La chute de Théodoros fut plus rapide que son élévation. Il ne fut jamais vaincu sur le champ de bataille; car depuis l'exemple de Négoussié, personne n'osa lui résister; mais il était impuissant contre la passivité et la tactique à la Fabius de leurs chefs. Ne se fixant jamais, toujours en marche, son armée diminuait de force de jour en jour. Il allait de province en province, mais en vain: tout disparaissait à son approche. Il n'y avait pas d'ennemis; mais il n'y avait pas de nourriture! A la fin, poussé à la dernière extrémité, il n'eut d'autre alternative, pour conserver quelques restes de son ancienne armée, que de piller les provinces qui lui étaient restées fidèles.
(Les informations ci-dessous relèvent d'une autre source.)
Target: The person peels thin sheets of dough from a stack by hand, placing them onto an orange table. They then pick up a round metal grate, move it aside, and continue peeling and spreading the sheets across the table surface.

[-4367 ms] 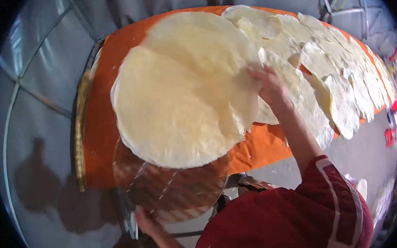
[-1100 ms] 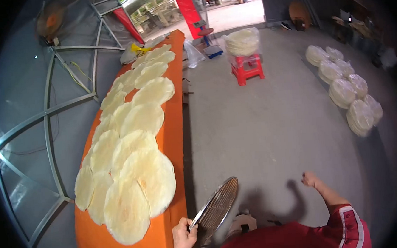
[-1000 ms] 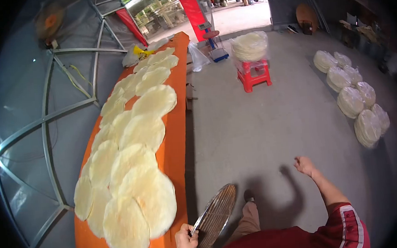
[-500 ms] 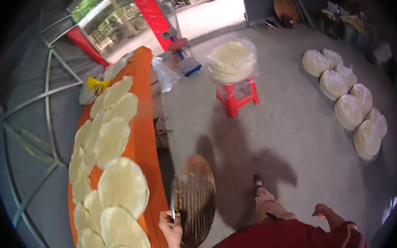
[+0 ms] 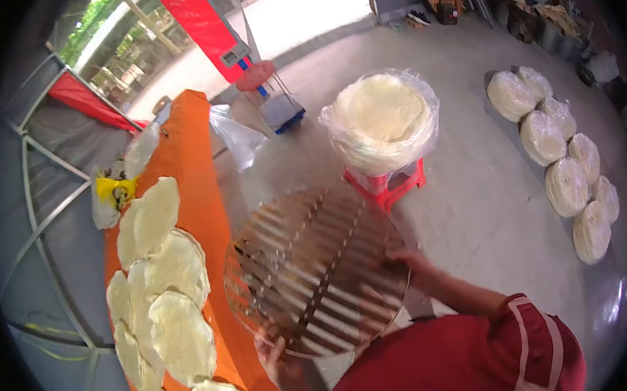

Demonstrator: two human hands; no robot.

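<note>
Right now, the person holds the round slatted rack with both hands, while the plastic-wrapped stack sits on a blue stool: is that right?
Not quite: the head view shows the stool is red, not blue. The rest stands: the left hand and right hand hold the round slatted rack, and the plastic-wrapped stack sits on the stool.

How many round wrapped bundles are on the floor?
8 bundles: two side-by-side rows of four, along the picture's right. Some are partly covered by their neighbours.

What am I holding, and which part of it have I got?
A round slatted rack: your left hand grips its near-left rim; your right hand is at the right rim, too blurred to confirm its grip.
</note>
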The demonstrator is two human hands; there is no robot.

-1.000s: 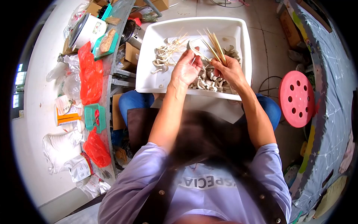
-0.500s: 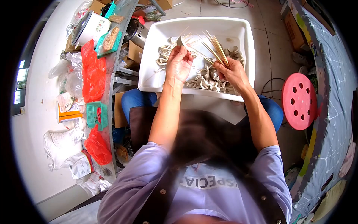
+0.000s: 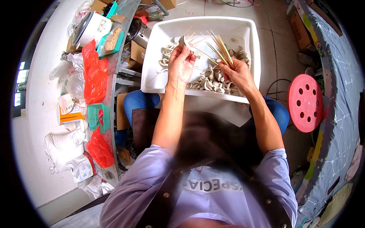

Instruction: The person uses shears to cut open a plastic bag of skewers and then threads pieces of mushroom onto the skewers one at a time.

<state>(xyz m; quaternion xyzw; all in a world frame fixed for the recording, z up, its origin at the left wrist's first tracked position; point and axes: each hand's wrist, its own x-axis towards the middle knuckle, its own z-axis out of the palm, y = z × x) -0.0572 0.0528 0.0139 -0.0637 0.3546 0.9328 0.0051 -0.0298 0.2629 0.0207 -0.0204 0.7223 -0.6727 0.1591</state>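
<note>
In the head view, my left hand (image 3: 180, 67) pinches a pale grey, curled slice of food (image 3: 183, 41) between thumb and fingertips. My right hand (image 3: 239, 74) is closed round a bundle of thin bamboo skewers (image 3: 223, 50), tips fanned up and away from me. One skewer slants from the right hand toward the left fingertips. Both hands are over a white plastic tub (image 3: 201, 20). Below the right hand lies a heap of similar curled slices (image 3: 213, 80). Along the tub's left side, more slices (image 3: 165, 60) lie with skewers, partly hidden by my left hand.
On the left, a metal-edged table holds red plastic bags (image 3: 94, 76), a green basket (image 3: 98, 117) and a white pot (image 3: 93, 28). A pink stool (image 3: 304, 102) with holes stands right. The tub's near edge is above my knees.
My left hand has shifted very slightly to the left with the slice in its fingertips. The right hand and its skewers are almost still.
</note>
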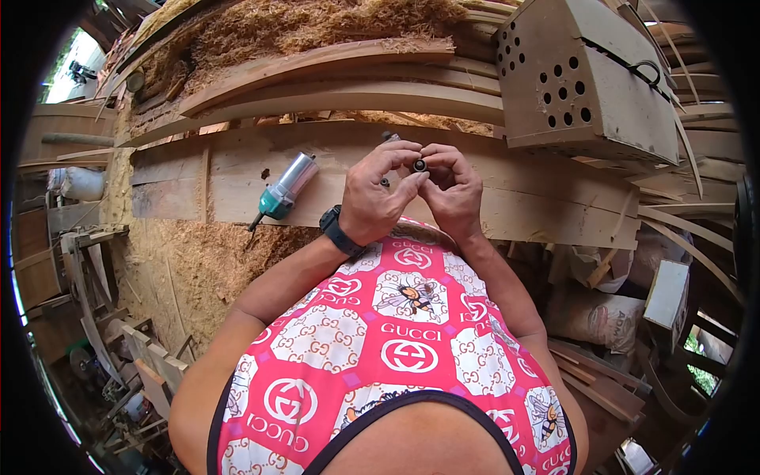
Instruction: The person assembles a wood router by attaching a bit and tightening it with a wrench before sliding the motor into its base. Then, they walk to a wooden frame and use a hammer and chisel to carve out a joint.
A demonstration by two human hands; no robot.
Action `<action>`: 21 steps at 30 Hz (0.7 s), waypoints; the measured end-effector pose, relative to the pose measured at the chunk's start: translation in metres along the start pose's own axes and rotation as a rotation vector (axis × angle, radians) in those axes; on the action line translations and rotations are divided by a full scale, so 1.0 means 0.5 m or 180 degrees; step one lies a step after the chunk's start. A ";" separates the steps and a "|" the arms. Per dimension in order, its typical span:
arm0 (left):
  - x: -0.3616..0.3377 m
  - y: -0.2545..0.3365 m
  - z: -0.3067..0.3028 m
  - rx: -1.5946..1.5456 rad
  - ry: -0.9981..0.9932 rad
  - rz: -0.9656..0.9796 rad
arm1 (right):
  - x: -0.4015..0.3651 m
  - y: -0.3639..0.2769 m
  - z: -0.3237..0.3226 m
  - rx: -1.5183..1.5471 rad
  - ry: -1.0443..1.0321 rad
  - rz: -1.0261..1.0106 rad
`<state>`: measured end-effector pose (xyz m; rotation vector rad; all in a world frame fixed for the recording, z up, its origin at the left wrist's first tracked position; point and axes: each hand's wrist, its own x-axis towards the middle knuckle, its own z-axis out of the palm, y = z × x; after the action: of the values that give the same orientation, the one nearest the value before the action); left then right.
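Observation:
My left hand, with a dark watch on its wrist, pinches a small round metal nut with a hole in its middle. My right hand grips the same nut from the other side, fingertips meeting around it. Both hands are above a wide wooden board. A tiny dark ring-like piece shows beside my left thumb. Behind my left fingers is a small grey piece, partly hidden. Left of my hands, a teal and silver trim router lies on its side on the board.
A box with round holes stands at the back right. Long wooden strips and heaped shavings lie behind the board. Sawdust covers the left side. Filled sacks and timber are at the lower right.

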<state>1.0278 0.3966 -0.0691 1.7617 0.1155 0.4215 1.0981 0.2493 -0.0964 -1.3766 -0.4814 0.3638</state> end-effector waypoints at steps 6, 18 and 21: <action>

Lorsque je rencontrai pour la première fois Théodoros, en janvier 1866, il devait avoir environ quarante-huit ans. Il avait le teint plus noir que la plupart de ses concitoyens, le nez légèrement courbé, la bouche grande et les lèvres si minces, qu'elles étaient à peine visibles. De taille moyenne, bien pris, vigoureux plutôt que musculeux, il excellait dans les exercices à cheval, dans l'usage de la lance, et à pied fatiguait ses plus hardis compagnons. L'expression de ses yeux noirs, à demi fermés, était étrange; s'il était de bonne humeur, cette expression était tendre, accompagnée d'une douce timidité de gazelle, qui le faisait aimer; mais lorsqu'il était en colère, ses yeux farouches et injectés de sang semblaient lancer du feu. Dans ses moments de violente passion, sa personne entière était effrayante: son visage noir prenait une teinte cendrée, ses lèvres minces et comprimées ne traçaient qu'une ligne légère autour de sa bouche, ses cheveux noirs se hérissaient, et sa manière d'agir tout entière était un terrible exemple de la plus sauvage et de la plus ingouvernable fureur.